One of the features of medieval warfare was the machicolation—a porch in the wall with openings between the supports (corbels) where hot oil, boiling water or stones could be poured or dropped through the floor down onto the invading troops below. The use of animal fat and oil was very dangerous for the defenders to use because it could reach 400 degrees F. The oil would not be boiled since the smoking point of oil (the temperature at which the oil begins
to break down) is lower than its boiling point. This means it would start smoking before it started to boil. This would make it difficult to reach the boiling point since the smoke would be extremely irritating to the eyes and throats of those who were heating it as a defensive weapon.

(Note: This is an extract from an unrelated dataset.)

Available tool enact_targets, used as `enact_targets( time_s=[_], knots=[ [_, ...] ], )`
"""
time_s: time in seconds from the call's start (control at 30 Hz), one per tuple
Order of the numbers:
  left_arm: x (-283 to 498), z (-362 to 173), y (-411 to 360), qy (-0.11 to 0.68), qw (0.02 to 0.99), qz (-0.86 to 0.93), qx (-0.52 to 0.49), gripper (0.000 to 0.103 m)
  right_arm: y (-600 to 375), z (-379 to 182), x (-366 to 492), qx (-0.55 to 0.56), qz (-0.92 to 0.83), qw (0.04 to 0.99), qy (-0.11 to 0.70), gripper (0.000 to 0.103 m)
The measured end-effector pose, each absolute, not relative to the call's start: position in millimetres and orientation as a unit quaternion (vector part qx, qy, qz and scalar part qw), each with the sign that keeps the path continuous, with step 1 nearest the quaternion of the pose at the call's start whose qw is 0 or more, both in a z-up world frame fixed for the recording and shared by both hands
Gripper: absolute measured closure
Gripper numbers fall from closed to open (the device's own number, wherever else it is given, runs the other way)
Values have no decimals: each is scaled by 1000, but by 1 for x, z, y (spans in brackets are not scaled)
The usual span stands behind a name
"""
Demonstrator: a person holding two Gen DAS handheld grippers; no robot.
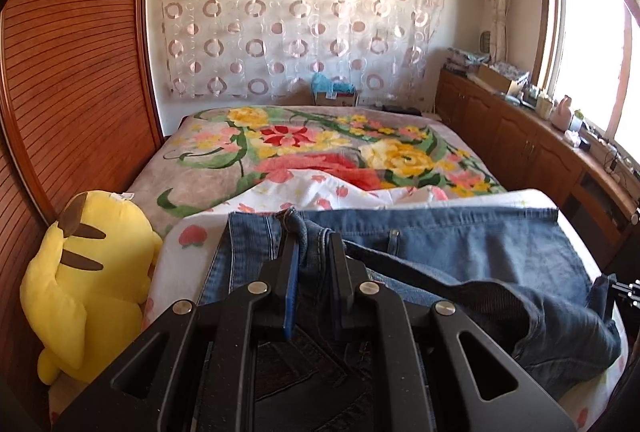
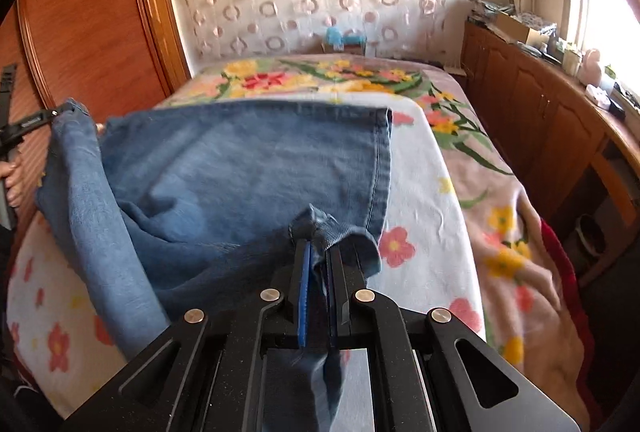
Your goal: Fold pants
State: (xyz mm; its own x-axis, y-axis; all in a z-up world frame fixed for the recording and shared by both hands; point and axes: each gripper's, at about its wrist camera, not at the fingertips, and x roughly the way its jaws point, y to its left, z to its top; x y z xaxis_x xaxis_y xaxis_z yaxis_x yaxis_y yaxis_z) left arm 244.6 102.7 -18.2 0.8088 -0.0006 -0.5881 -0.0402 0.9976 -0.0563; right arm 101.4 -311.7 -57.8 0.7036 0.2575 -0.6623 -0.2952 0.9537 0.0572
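Blue denim pants (image 1: 460, 252) lie across a white flowered sheet (image 1: 200, 232) on the bed. My left gripper (image 1: 310, 236) is shut on a bunched fold of the pants near the waist end. My right gripper (image 2: 318, 244) is shut on a fold of the pants (image 2: 240, 160) near the hem end, and lifts the cloth off the sheet (image 2: 420, 192). The left gripper also shows at the far left of the right wrist view (image 2: 60, 112), pinching a raised corner of the denim.
A yellow plush toy (image 1: 88, 272) sits at the bed's left edge against a wooden wardrobe (image 1: 72, 72). A flowered blanket (image 1: 300, 144) covers the far bed. Wooden cabinets (image 1: 520, 144) with clutter run along the right under a window.
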Motion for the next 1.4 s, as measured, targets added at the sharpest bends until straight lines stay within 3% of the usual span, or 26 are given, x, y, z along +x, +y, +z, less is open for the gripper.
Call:
enact_targets(
  time_s=[0.07,0.1,0.13,0.2,0.3,0.43,0.97,1.0,1.03,1.07,1.13,1.4],
  knots=[
    [245,-22,102,312,950,11,-29,89,-312,-58,103,-26,145,921,360,92],
    [245,-23,102,313,949,11,-29,89,-313,-56,104,-26,139,921,362,80],
    [246,-24,102,315,949,10,-31,89,-315,-52,107,-25,131,922,363,73],
    [247,-25,103,316,948,10,-32,89,-317,-44,102,-14,129,924,360,69],
    [247,-25,103,315,948,10,-32,89,-318,-40,85,-13,119,926,357,54],
    [247,-25,100,313,949,10,-28,89,-323,-48,57,-12,117,923,365,52],
    [243,-29,99,320,947,11,-27,89,-327,-82,21,19,115,897,426,52],
    [243,-29,99,320,947,11,-27,89,-325,-83,21,18,116,897,426,57],
    [242,-29,101,319,947,11,-28,89,-323,-84,21,12,118,899,422,77],
    [242,-29,101,318,948,10,-29,89,-322,-83,22,11,128,897,422,85],
    [240,-27,103,316,948,7,-32,89,-319,-81,21,4,143,901,410,89],
    [231,13,122,270,961,6,-53,89,-338,-4,42,-4,149,936,318,90]
  ],
)
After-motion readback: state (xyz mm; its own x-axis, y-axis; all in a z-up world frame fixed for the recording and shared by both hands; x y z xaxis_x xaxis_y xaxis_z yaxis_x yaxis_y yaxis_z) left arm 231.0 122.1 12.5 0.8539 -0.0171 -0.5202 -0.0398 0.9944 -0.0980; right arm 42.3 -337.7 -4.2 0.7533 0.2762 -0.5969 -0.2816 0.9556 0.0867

Josephus records the use of this technique in the following account:
They (Romans) began already to get upon the wall. Then did Josephus take necessity for his counselor in this utmost distress, and gave orders to pour scalding oil upon those whose shields protected them ...they (Jews) brought being a great quantity also, and poured it on all sides upon the Romans, and they threw down their vessels as they were still hissing from the heat of the fire: this so burnt the Romans, that it dispersed that united band, who now tumbled down from the wall with horrid pains, for the oil did easily run down the whole body from head to foot, under their entire armor, and fed upon their flesh like flame itself.
-Josephus, The Great Roman-Jewish War, III.7.27-28
See photos of machicolations here and here.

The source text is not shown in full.